- _Task details_
Count the lines below that contain "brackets". Give only the number.

- _Supplied material_

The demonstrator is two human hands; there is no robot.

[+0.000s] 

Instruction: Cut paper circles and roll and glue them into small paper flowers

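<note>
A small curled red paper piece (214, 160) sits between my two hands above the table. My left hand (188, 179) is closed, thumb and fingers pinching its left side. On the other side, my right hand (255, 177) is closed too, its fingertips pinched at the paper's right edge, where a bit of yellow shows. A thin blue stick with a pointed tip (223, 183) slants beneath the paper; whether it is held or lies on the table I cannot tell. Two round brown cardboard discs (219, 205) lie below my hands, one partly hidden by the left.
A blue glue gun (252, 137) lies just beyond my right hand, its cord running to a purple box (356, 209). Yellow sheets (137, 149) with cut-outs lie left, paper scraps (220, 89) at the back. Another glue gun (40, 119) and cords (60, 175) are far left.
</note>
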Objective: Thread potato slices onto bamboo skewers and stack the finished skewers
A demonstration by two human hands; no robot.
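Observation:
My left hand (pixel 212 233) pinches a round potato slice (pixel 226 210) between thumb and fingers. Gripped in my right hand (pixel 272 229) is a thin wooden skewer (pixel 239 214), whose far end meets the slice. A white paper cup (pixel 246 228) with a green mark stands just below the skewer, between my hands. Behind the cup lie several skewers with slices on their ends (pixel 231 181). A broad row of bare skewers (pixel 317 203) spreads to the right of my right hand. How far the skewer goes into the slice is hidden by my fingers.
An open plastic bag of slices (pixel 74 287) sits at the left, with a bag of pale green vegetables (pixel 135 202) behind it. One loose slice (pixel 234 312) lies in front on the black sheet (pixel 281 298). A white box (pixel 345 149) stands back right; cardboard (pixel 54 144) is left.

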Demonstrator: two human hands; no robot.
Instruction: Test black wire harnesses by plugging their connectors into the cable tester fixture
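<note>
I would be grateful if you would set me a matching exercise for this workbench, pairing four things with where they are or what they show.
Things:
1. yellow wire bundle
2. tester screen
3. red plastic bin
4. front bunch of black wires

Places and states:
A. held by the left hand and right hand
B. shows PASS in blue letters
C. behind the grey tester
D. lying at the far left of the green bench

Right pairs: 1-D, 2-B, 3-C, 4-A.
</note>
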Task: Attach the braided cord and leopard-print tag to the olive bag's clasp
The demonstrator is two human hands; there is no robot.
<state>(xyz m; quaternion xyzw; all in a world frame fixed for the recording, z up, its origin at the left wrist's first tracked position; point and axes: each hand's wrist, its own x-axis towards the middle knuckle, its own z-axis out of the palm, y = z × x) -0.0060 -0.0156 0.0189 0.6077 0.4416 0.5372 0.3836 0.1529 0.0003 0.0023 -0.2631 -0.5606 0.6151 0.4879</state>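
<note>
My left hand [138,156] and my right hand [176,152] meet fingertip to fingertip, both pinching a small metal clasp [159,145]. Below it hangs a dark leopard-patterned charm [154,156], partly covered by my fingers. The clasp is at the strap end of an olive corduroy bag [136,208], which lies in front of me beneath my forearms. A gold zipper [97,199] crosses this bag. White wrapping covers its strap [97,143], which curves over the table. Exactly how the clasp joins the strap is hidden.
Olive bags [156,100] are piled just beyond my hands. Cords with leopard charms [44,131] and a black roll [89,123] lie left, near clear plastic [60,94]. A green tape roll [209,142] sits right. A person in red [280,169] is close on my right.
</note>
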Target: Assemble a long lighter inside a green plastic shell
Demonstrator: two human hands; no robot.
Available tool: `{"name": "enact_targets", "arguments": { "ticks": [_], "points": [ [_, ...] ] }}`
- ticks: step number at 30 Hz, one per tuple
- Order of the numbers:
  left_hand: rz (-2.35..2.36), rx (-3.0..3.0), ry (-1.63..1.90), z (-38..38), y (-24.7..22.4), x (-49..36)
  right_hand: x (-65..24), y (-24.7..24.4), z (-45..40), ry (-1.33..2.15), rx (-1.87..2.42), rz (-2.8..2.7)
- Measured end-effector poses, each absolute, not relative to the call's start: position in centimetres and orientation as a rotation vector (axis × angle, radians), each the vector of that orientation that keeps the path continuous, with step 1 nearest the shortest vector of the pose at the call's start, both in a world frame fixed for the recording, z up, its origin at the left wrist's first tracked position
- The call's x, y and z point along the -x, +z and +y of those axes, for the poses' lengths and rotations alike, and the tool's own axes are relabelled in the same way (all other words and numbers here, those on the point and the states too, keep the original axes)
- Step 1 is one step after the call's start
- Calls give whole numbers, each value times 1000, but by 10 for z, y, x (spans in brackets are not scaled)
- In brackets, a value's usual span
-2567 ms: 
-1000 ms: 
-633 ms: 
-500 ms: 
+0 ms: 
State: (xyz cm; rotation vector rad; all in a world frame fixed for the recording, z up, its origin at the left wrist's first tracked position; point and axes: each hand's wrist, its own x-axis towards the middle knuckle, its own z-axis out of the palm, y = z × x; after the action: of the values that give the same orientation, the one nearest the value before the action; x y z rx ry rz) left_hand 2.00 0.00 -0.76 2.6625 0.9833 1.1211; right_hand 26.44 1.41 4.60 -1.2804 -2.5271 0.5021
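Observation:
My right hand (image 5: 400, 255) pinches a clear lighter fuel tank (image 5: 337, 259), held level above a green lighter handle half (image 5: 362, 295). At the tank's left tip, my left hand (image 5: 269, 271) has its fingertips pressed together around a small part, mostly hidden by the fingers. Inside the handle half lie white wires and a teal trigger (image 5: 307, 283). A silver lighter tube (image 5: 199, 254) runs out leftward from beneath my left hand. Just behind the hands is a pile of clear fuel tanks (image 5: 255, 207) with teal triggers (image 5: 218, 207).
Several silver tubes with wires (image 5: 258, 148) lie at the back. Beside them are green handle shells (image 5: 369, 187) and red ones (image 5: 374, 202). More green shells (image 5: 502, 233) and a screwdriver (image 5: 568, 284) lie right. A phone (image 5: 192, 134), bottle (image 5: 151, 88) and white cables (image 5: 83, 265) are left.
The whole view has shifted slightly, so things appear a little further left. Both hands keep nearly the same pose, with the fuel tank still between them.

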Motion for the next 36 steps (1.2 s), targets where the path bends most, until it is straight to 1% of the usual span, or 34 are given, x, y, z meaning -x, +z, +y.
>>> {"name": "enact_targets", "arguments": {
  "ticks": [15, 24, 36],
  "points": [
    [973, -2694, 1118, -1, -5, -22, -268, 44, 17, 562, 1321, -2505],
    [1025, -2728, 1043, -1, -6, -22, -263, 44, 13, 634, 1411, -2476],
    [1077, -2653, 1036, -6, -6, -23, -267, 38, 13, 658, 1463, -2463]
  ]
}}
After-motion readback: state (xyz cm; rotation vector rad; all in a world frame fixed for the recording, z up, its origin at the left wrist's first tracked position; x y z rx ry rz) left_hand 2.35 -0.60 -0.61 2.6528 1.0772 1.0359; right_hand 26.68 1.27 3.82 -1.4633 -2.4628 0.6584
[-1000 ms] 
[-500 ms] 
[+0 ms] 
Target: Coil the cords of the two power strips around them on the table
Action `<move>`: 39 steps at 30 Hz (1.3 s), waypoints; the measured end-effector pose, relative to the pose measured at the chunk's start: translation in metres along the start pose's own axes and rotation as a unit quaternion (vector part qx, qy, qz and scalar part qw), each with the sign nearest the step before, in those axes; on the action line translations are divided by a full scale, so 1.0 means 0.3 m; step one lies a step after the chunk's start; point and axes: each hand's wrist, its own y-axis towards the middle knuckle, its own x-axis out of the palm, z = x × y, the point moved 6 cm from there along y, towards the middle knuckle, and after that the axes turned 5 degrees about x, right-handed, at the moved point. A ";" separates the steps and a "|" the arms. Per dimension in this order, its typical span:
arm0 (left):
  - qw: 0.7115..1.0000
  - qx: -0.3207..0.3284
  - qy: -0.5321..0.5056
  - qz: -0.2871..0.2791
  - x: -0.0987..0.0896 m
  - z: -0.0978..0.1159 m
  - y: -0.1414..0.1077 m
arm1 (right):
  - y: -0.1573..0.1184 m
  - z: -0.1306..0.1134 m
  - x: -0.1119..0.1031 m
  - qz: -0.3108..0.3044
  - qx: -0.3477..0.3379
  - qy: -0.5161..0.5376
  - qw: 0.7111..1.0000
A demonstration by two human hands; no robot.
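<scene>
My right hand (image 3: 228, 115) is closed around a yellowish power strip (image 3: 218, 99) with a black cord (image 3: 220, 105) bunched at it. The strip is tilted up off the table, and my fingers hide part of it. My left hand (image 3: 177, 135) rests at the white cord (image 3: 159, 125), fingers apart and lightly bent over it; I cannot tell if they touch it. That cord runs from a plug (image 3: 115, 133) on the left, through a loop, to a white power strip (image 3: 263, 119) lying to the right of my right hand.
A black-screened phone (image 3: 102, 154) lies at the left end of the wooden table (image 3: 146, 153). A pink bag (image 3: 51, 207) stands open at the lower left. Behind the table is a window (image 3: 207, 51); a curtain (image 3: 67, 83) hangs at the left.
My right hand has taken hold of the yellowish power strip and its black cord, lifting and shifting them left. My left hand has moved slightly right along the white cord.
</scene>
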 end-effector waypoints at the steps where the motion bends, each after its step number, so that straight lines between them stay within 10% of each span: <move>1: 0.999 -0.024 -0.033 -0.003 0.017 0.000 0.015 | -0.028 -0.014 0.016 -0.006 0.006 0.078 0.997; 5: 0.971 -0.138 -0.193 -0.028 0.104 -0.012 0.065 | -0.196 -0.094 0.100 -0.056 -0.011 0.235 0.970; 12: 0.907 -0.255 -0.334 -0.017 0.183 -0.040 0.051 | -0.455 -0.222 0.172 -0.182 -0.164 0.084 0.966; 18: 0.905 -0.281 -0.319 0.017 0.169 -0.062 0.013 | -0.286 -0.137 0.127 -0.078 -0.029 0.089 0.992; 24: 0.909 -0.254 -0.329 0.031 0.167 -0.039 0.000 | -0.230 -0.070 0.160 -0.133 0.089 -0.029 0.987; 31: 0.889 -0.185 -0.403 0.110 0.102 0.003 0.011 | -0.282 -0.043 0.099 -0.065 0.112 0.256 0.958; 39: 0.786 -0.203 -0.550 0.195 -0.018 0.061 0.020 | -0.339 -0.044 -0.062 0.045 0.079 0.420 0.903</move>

- _Exercise answer_
2